As an exercise in exact copying, transcribe the lines below from the one holding "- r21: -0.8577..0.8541" through the last, with both ends included and pictures left out.

*MATERIAL SHOWN:*
—————
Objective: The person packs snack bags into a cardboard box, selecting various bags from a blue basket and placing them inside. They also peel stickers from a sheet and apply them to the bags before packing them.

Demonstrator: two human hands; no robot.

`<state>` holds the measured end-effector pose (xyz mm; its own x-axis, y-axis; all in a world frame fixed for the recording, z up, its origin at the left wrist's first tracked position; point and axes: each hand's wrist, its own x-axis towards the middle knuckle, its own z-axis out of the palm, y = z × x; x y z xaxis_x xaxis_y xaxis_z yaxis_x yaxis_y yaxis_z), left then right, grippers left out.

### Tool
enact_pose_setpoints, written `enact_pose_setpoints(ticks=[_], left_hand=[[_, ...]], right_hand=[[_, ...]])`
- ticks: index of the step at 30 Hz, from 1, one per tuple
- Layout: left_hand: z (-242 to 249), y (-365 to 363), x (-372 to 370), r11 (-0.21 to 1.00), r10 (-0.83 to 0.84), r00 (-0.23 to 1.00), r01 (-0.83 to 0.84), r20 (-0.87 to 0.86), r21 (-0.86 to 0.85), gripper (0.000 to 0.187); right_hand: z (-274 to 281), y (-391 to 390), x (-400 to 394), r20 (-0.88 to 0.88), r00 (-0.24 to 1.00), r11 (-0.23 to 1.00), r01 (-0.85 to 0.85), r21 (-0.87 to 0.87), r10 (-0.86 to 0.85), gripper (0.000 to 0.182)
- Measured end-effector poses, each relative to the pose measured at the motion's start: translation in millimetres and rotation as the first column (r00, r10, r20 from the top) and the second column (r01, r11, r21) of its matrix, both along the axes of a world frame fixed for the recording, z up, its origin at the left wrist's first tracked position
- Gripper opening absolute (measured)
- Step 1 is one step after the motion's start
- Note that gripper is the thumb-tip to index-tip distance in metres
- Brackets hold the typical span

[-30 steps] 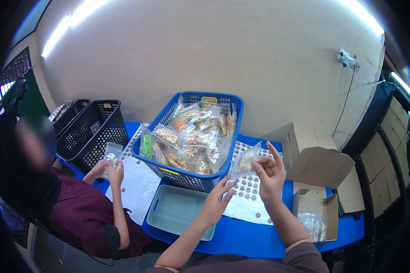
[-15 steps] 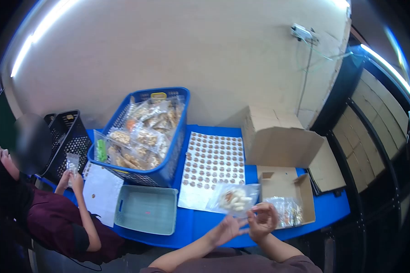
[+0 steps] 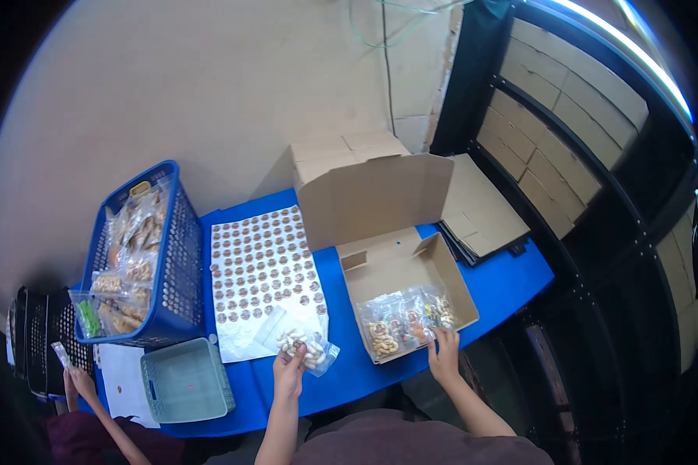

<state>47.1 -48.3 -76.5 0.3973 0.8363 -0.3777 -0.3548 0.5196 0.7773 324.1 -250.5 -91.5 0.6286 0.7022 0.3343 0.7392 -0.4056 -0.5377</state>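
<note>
My left hand (image 3: 288, 374) pinches a clear plastic bag of white pieces (image 3: 312, 350) above the blue table, by the lower edge of the sticker sheet (image 3: 267, 267). That sheet is white with rows of round brown stickers. At the front of an open cardboard box (image 3: 385, 273), my right hand (image 3: 444, 356) is on clear packets (image 3: 411, 319) lying inside it. Its fingers are slightly bent and apart, touching the packets, with none lifted. The packets hold pale and coloured pieces.
A blue basket (image 3: 186, 267) full of bagged goods stands left, with a green tray (image 3: 223, 387) in front. At far left, a co-worker's hands (image 3: 77, 381) hold a small packet beside black crates (image 3: 48, 314). Flat cardboard (image 3: 485, 205) lies right of the box.
The view has turned right. My hands have moved apart: the left now holds the bag of white pieces alone, and the right has reached into the box onto the packets.
</note>
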Motion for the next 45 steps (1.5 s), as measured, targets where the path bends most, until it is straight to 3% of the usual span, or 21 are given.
enact_pose_setpoints(ticks=[2, 4, 5, 6, 7, 8, 9, 10, 12, 14, 20, 26, 28, 30, 32, 33, 35, 37, 39, 41, 45], left_hand=[[-21.9, -4.7, 4.5, 0.999, -0.043, 0.999, 0.043, -0.011, -0.032, 0.034], [-24.2, -12.6, 12.9, 0.998, -0.03, 0.999, 0.032, 0.024, -0.055, 0.032], [-23.2, -14.6, 17.7, 0.998, -0.038, 0.999, 0.039, 0.019, -0.057, 0.032], [-20.2, -15.0, 24.2, 0.995, -0.067, 0.997, 0.069, 0.035, -0.065, 0.03], [-17.8, -14.4, 28.3, 0.993, -0.093, 0.994, 0.097, 0.05, -0.073, 0.028], [-18.8, -12.5, 30.1, 0.992, -0.095, 0.994, 0.098, 0.047, -0.074, 0.028], [-21.9, -9.4, 31.9, 0.989, -0.127, 0.987, 0.134, 0.098, -0.068, 0.026], [-21.0, -6.4, 33.7, 0.984, -0.157, 0.976, 0.167, 0.15, -0.059, 0.025], [-12.4, -5.0, 37.4, 0.99, -0.117, 0.983, 0.126, 0.143, -0.06, 0.024], [-7.4, -1.6, 36.9, 0.995, -0.066, 0.988, 0.076, 0.138, -0.063, 0.025], [-8.3, 5.2, 15.5, 0.997, -0.054, 0.999, 0.055, 0.004, -0.046, 0.029], [-3.2, 0.6, 11.0, 1.0, 0.015, 0.998, -0.015, 0.059, -0.01, 0.03], [-4.3, -3.8, 14.3, 1.0, 0.027, 0.997, -0.026, 0.071, -0.011, 0.03], [-7.5, -11.4, 21.2, 0.999, 0.046, 0.997, -0.045, 0.069, -0.008, 0.03], [-13.1, -20.2, 28.4, 0.998, 0.058, 0.996, -0.058, 0.064, -0.003, 0.03], [-17.2, -24.1, 31.9, 0.999, 0.054, 0.996, -0.054, 0.071, -0.007, 0.03], [-18.7, -33.2, 39.4, 0.999, 0.051, 0.996, -0.05, 0.078, -0.008, 0.031], [-15.5, -40.6, 45.4, 0.998, 0.05, 0.994, -0.044, 0.101, -0.054, 0.029], [-16.0, -46.6, 44.8, 0.998, 0.049, 0.996, -0.046, 0.069, -0.035, 0.029], [-5.8, -51.3, 41.4, 0.999, 0.033, 0.999, -0.033, -0.007, -0.001, 0.027], [4.1, -55.1, 27.4, 0.939, -0.133, 0.942, 0.219, -0.308, 0.265, 0.028]], right_hand=[[-8.3, -17.3, 16.0, -0.019, 0.997, 0.995, 0.069, -0.072, -0.07, 0.032], [-18.9, -24.1, 31.3, -0.007, 0.938, 0.936, 0.348, 0.046, -0.348, 0.041], [-35.3, -31.0, 45.7, -0.011, 0.918, 0.918, 0.396, 0.015, -0.396, 0.061], [-50.6, -29.7, 56.5, -0.013, 0.916, 0.916, 0.402, 0.014, -0.402, 0.061], [-66.7, -25.9, 66.0, -0.228, 0.861, 0.86, 0.491, 0.138, -0.455, 0.068], [-82.9, -23.1, 75.2, -0.439, 0.774, 0.774, 0.589, 0.234, -0.456, 0.077], [-99.8, -25.4, 86.0, -0.767, 0.549, 0.782, 0.615, 0.102, -0.332, 0.094], [-82.9, -18.6, 76.7, -0.767, 0.549, 0.782, 0.615, 0.102, -0.331, 0.094], [-50.4, -1.9, 59.5, -0.927, 0.299, 0.877, 0.477, -0.059, -0.225, 0.096], [-71.0, 1.2, 64.8, -0.923, 0.346, 0.897, 0.442, 0.002, -0.169, 0.096], [-56.7, 32.3, 53.1, -0.987, 0.143, 0.869, 0.494, 0.003, -0.077, 0.097], [-51.0, 33.3, 27.3, -0.97, 0.228, 0.729, 0.678, 0.093, -0.089, 0.086], [-42.3, 32.9, 22.9, -0.403, 0.699, 0.715, 0.684, 0.14, -0.59, 0.082], [-10.1, 37.6, 25.1, -0.45, 0.752, 0.706, 0.637, 0.31, -0.482, 0.064], [0.6, 38.0, 40.9, -0.219, 0.959, 0.922, 0.241, 0.303, -0.179, 0.05], [1.1, 46.2, 51.6, -0.221, 0.959, 0.922, 0.24, 0.303, -0.176, 0.05], [-3.3, 74.6, 78.1, -0.356, 0.915, 0.981, -0.168, 0.099, 0.193, 0.032], [1.8, 116.0, 96.6, -0.494, 0.825, 0.959, -0.204, 0.195, 0.276, 0.034], [32.3, 165.9, 114.6, -0.092, 0.955, 0.887, -0.221, 0.406, 0.281, 0.041], [80.0, 210.5, 126.9, 0.026, 0.939, 0.853, -0.324, 0.409, 0.344, 0.065], [52.0, 272.3, 155.8, 0.048, 0.956, 0.925, -0.291, 0.244, 0.288, 0.065]])
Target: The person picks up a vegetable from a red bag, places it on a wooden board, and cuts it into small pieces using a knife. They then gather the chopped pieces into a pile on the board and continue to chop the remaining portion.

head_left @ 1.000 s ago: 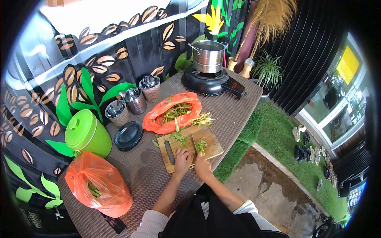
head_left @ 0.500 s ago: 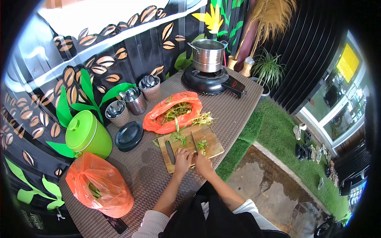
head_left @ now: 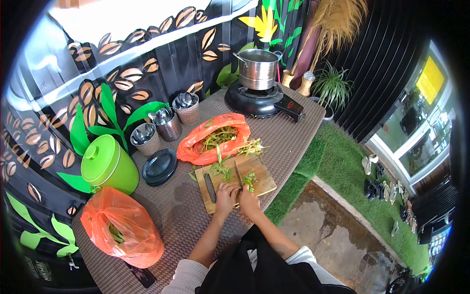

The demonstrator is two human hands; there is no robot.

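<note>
A wooden cutting board [head_left: 263,170] lies near the table's front edge, with both hands over its near side. My right hand [head_left: 249,202] is wrapped round the handle of a knife [head_left: 238,171], whose blade points away from me across the board. Close beside the blade, my left hand [head_left: 226,197] is closed, fingers curled down on leafy greens largely hidden beneath them. Chopped greens [head_left: 249,181] sit in a small heap right of the blade. Loose leaves [head_left: 223,171] are on the board's far left part, by its slot handle.
An open orange bag [head_left: 195,154] of greens stands just behind the board; a tied orange bag [head_left: 125,235] is at left. Black plates [head_left: 159,167], a green lidded bucket [head_left: 109,166] and several cutlery cups [head_left: 168,125] line the wall. A pot [head_left: 258,71] sits on a stove [head_left: 254,104].
My right hand and the knife have shifted very slightly left, toward my left hand. Otherwise the things on the table stay where they were.
</note>
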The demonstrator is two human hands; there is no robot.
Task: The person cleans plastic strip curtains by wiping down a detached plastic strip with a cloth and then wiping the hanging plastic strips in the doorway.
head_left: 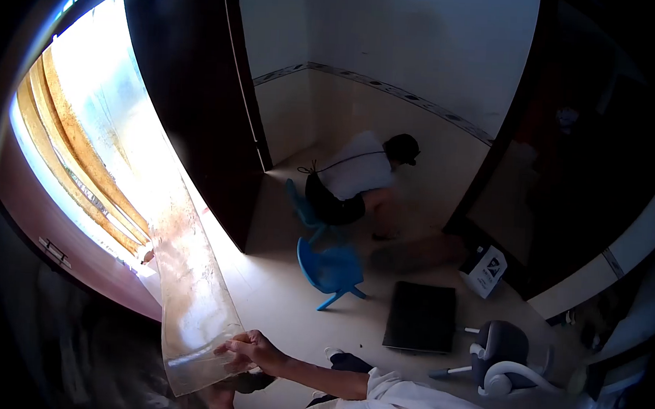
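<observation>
A long, clear plastic curtain strip (193,272) hangs from the bright doorway on the left down to the lower middle of the head view. My right hand (252,351) reaches across from the white sleeve, with its fingers closed on the edge of the strip near its lower end. Below it, at the bottom edge, part of my left hand and forearm (221,404) shows close to the strip's lower corner. Its fingers are hidden behind the plastic. Beside that forearm is a dark object (254,382) that I cannot make out.
A person (354,169) bends forward on a small chair near the far wall. Closer in stand a blue child's chair (330,269), a black flat box (420,317), a white printed box (484,271) and a grey-and-white seat (501,351). A dark door (194,89) stands beside the doorway.
</observation>
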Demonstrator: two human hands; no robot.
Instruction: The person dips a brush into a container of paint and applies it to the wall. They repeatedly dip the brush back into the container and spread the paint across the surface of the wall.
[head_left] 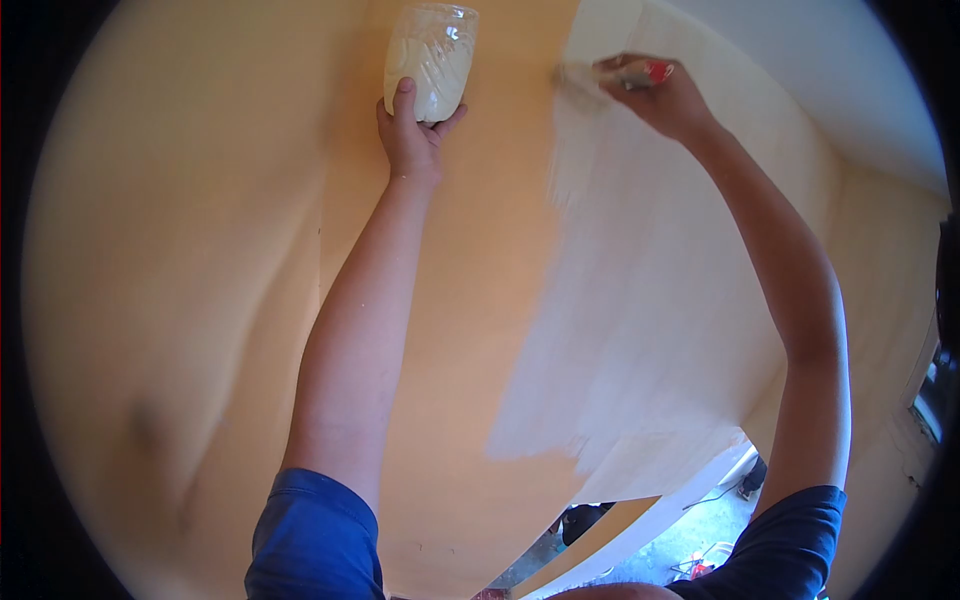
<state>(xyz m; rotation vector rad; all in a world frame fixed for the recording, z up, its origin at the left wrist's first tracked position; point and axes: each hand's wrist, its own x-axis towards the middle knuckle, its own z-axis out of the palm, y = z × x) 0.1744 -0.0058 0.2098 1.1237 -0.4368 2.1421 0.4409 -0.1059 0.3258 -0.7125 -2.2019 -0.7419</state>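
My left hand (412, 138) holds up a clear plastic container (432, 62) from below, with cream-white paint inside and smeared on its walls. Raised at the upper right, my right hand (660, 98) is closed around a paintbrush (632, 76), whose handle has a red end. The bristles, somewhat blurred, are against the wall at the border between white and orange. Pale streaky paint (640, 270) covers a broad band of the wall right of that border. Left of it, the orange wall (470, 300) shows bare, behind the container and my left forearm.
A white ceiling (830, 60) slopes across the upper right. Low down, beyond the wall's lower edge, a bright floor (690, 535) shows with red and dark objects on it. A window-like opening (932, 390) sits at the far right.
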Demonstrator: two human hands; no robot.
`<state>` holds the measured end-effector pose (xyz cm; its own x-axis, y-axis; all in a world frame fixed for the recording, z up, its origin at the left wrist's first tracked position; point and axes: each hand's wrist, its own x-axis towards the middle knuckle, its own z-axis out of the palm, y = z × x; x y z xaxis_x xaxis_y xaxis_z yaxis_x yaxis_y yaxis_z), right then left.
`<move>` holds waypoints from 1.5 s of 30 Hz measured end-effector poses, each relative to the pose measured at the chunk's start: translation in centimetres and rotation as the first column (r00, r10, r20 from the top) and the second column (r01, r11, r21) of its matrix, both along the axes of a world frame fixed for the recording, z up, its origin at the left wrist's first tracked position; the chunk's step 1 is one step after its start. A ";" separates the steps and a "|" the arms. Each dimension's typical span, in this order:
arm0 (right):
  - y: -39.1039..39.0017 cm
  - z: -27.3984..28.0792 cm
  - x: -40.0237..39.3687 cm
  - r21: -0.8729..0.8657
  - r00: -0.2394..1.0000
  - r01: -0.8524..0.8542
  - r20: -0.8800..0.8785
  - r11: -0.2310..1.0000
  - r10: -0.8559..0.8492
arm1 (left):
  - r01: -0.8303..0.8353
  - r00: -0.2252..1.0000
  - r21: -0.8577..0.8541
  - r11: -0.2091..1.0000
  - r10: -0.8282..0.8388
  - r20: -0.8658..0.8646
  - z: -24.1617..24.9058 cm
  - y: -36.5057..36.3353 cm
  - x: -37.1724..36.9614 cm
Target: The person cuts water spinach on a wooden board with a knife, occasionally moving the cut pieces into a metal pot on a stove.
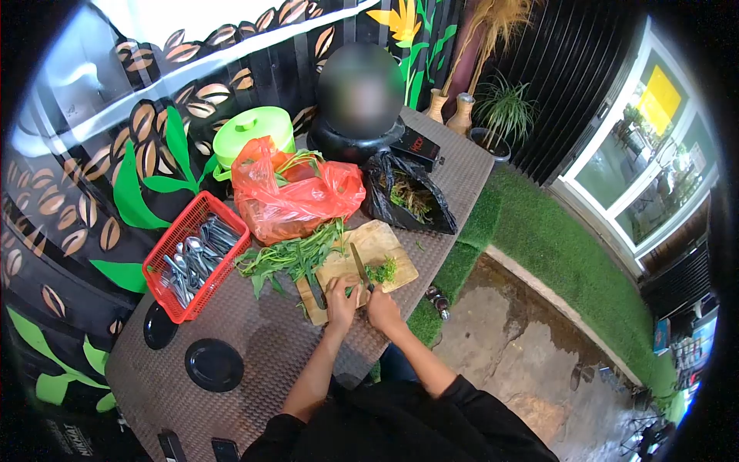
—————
*RESPONSE:*
  - r21: -0.8577..0.8541
  - r11: -0.2091..1.0000
  - r10: -0.8282..0.8388
  - r20: -0.8658..0.8646
  - z: -24.1617..24.9058 cm
  - y: -36.5057..36.3353 cm
  - x: -37.1724..36.9614 cm
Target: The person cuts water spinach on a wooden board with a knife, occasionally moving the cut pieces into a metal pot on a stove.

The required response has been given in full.